The question is no longer, “Why didn’t our students make progress in English/language Arts?” The question is now, “Why didn’t the CAASPP assessment capture the progress that everyone expected to see?” This expected progress of between 1 to 3 percent (according to Mr. McRae) was nowhere in sight. Instead of progress, what every state has reported in English/language Arts is either decline or the absence of improvement. California’s year-to-year change was effectively flat: 1/100th of a percent more students in grades 3 to 8 met the standard in 2017 than in 2016.
The story has percolated, at last, to national visibility. On January 4, the education news site, Real Clear Education, ran an opinion piece, co-authored by Mr. McRae and William Evers, under the headline, “Is the Smarter Balanced National Test Broken?” But Mr. McRae has been sharing news of his discovery since late September, when he sent a letter to EdSource, which he later shared with the State Board of Education. His news was not exactly welcome. Instead of being thanked for his public service, he was chastised by Keric Ashley, CDE co-deputy superintendent, for daring to question the reliability and validity of the assessment.

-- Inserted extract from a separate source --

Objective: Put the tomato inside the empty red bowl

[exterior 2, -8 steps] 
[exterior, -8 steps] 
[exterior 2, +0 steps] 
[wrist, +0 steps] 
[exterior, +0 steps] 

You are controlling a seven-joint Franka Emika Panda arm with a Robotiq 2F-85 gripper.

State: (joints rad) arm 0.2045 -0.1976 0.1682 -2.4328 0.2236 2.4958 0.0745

Supt. Steve Betando, Morgan Hill USD’s leader, shared McRae’s findings at a CSBA Conference presentation on December 1. That panel presentation (which also included Deputy Supt. Joshua Schultz of Napa CoE) is one I put together on the topic of “Mismeasurement of Districts’ Vital Signs.” The representation you see below of California students’ results on the English/language arts CAASPP test, was the centerpiece of Supt. Betando’s talk. Over sixty board members and superintendents attended.
ACSA’s leaders have already registered their dismay. Wes Smith led a contingent to the November 2017 meeting of the State Board. More comments from ACSA are likely to be heard at the State Board meeting of January 18-19, when the ETS contract renewal comes up for a vote.

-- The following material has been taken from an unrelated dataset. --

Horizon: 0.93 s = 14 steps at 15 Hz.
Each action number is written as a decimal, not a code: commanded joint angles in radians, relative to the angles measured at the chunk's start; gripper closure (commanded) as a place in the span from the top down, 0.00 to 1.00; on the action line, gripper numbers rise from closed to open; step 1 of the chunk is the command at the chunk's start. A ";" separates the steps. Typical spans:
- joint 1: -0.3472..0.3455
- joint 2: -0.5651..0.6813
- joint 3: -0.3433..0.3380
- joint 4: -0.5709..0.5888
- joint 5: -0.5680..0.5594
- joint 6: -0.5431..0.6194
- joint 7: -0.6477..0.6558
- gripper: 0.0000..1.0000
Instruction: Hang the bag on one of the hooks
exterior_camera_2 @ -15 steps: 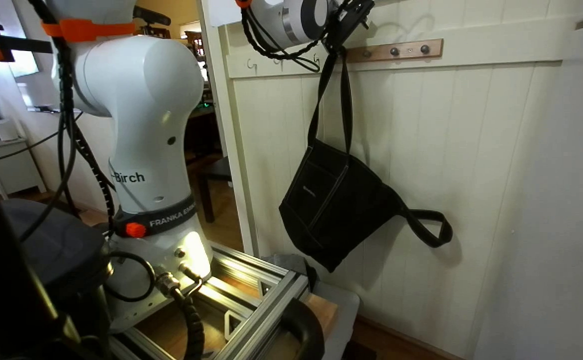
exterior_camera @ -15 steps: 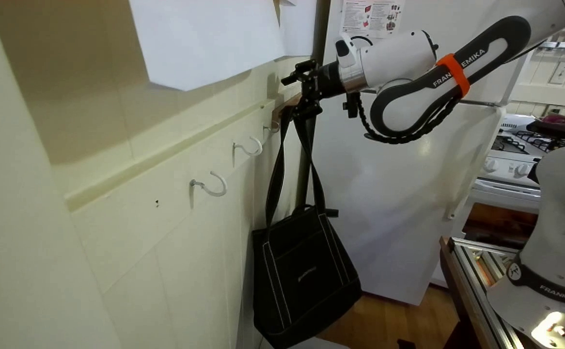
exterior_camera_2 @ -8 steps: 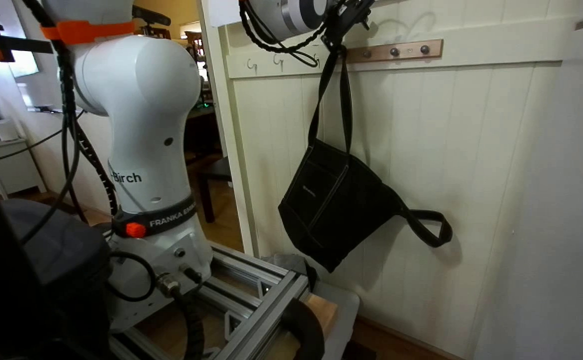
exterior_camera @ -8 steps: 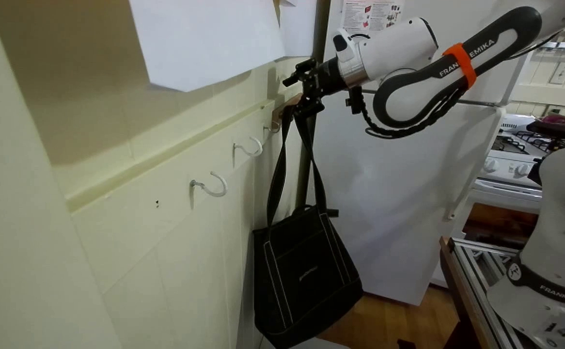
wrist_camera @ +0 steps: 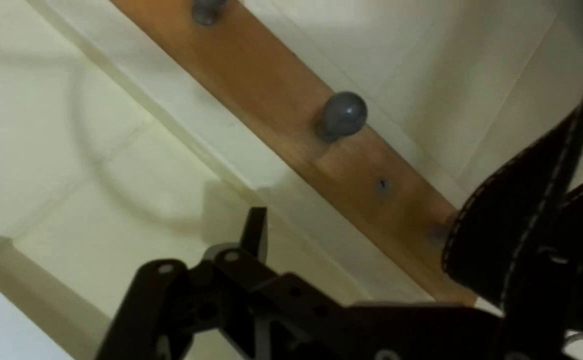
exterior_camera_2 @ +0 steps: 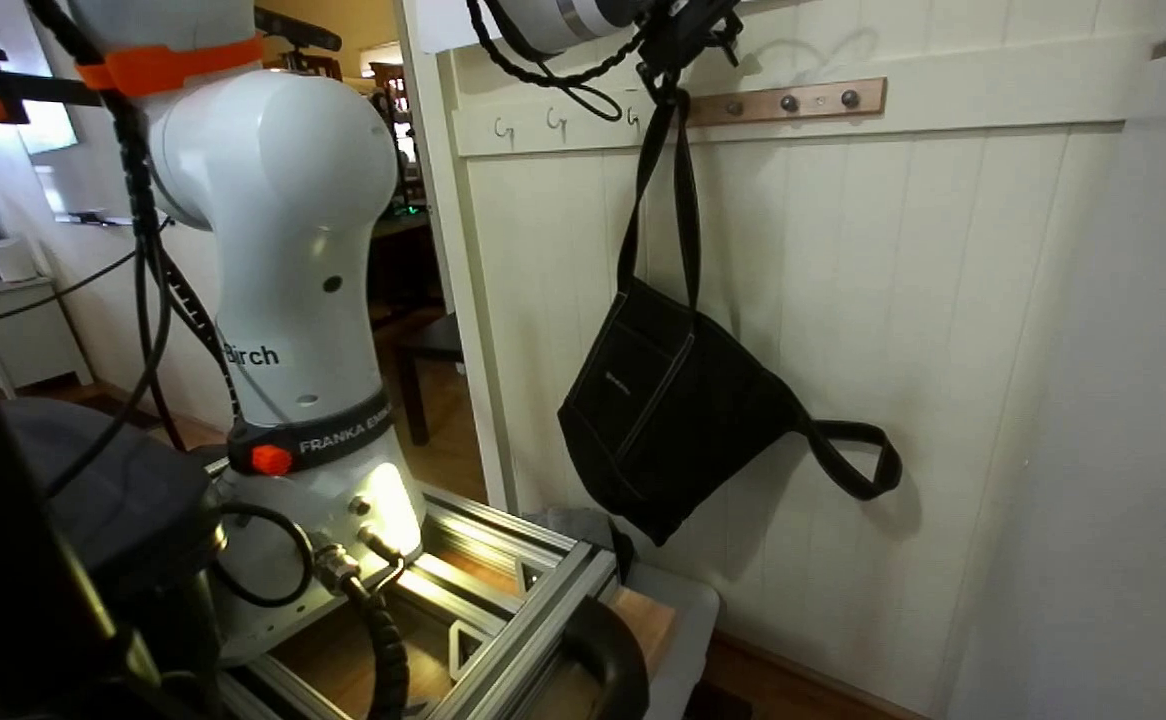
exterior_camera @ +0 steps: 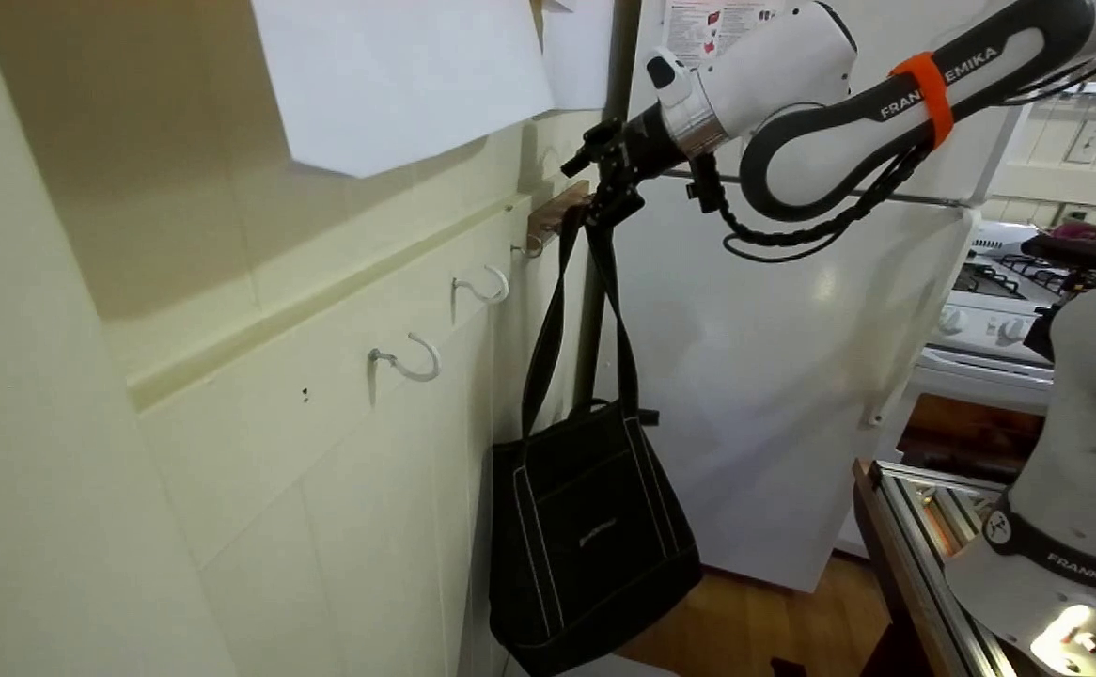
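The bag (exterior_camera: 604,527), black and soft, hangs against the wall by its long straps (exterior_camera_2: 687,200) in both exterior views. Above it, a tan wooden rail (exterior_camera_2: 818,93) carries the hooks, dark round knobs such as the middle knob (exterior_camera_2: 789,103). My gripper (exterior_camera_2: 698,70) is at the rail's near end, its jaws wide apart. In the wrist view the strap (wrist_camera: 501,220) covers much of the right finger and partly hides a knob. One finger (wrist_camera: 256,230) stands free at the left. Whether the knob or the finger bears the straps, I cannot tell.
White wire hooks (exterior_camera: 407,357) are fixed to the wall beside the wooden rail. White paper (exterior_camera: 398,85) hangs on the wall above. A white fridge (exterior_camera: 745,376) stands close to the bag, and the metal frame (exterior_camera_2: 533,620) of the robot's base is below.
The arm has drawn slightly back and tilted, the gripper shifting a little away from the wall. The strap tops have moved slightly with it; the bag's body hangs almost where it was.
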 commanded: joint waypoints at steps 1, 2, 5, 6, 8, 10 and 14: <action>0.019 -0.069 0.010 -0.025 0.025 -0.095 0.024 1.00; 0.016 -0.074 0.014 -0.028 0.023 -0.106 0.030 1.00; 0.003 -0.078 0.022 -0.029 0.016 -0.070 0.054 1.00; 0.002 -0.080 0.023 -0.028 0.017 -0.064 0.063 1.00; -0.017 -0.087 0.040 -0.026 0.010 -0.067 0.097 1.00; -0.035 -0.097 0.049 -0.020 -0.028 -0.088 0.165 1.00; -0.245 -0.110 0.208 -0.017 -0.086 -0.072 0.306 1.00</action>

The stakes here are enormous. The accountability dashboard rests on a foundation of data that must be seen as rock-solid reliable. If there are problems in the CAASPP results and all other SBAC states’ assessments, the accountability system itself will face a credibility problem. Mr. McRae’s recommendation is that the SBAC consortium agree to an evaluation, that they open what have been closed doors, and share what they know of their problems fully. If the problems are, as Mr. McRae suspects, whether there are enough items, whether those items are properly scaled, and whether the items that replaced retired items are of equivalent quality and rigor, then an audit should turn up evidence that supports or negates that hunch.
In any case, it’s time for candor and clarity. Let’s take a breath, refrain from slaying the messenger, and appreciate the news that California’s test results appear to be as strange as those in other SBAC states, and start probing as Doug McRae recommends.
[Note that Doug McRae is a pro-bono advisor to School Wise Press and its K12 Measures Project.]